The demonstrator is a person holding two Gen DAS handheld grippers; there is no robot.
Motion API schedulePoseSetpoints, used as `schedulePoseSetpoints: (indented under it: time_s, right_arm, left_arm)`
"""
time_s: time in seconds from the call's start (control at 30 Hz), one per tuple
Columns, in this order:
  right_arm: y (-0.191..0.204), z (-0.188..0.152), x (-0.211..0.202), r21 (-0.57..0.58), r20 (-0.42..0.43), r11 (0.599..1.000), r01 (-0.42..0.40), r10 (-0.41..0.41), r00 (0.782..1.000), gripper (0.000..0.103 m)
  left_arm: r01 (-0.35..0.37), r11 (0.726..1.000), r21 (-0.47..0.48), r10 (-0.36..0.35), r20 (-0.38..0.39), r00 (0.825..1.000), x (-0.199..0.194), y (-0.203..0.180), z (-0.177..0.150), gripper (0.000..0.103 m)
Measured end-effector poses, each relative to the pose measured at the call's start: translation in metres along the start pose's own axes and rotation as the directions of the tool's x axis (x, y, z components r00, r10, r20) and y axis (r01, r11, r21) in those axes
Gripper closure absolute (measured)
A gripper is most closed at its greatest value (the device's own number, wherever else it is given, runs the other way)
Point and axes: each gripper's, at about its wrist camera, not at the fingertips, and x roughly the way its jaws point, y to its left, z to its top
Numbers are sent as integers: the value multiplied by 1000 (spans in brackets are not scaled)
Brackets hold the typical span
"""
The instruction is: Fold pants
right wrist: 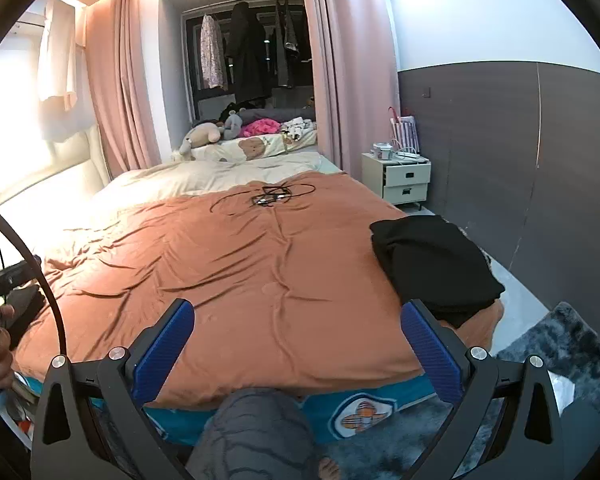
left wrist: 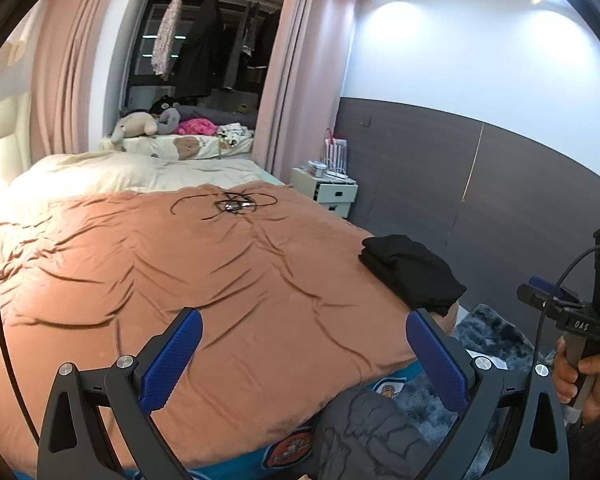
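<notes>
On bed's near right corner, folded black pants (right wrist: 436,264) lie on rumpled orange blanket (right wrist: 260,280). Left gripper (left wrist: 304,356) and right gripper (right wrist: 298,344) hover above blanket, jaws spread, empty. Black cables (right wrist: 268,196) mid-bed; white nightstand (right wrist: 406,178) against grey wall.

Folded pants (right wrist: 436,264) lie on the bedspread (right wrist: 240,280), right of the right gripper (right wrist: 296,344); cables (right wrist: 268,196) far ahead.
</notes>
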Motion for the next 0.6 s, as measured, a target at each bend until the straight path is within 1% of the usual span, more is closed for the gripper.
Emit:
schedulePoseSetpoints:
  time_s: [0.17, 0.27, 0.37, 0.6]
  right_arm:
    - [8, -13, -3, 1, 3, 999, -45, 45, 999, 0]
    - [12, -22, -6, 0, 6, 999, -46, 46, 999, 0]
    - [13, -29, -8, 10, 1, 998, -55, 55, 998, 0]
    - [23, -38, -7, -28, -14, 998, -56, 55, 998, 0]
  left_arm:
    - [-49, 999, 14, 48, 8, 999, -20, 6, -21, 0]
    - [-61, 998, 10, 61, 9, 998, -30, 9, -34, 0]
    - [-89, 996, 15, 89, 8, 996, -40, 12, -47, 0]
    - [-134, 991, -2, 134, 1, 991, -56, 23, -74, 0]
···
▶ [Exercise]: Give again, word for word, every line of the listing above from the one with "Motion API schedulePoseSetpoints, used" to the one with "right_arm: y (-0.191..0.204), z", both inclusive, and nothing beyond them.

▶ [Exercise output]:
Motion API schedulePoseSetpoints, used as `schedulePoseSetpoints: (indented under it: time_s, right_arm, left_arm)`
"""
time_s: time in seconds from the call's start (control at 30 Hz), one per tuple
Columns, in this order:
  right_arm: y (-0.191..0.204), z (-0.188..0.152), x (-0.211..0.202), r21 (-0.57..0.58), r20 (-0.42..0.43), r11 (0.599..1.000), r01 (-0.42..0.40), r10 (-0.41..0.41), r00 (0.782..1.000), gripper (0.000..0.103 m)

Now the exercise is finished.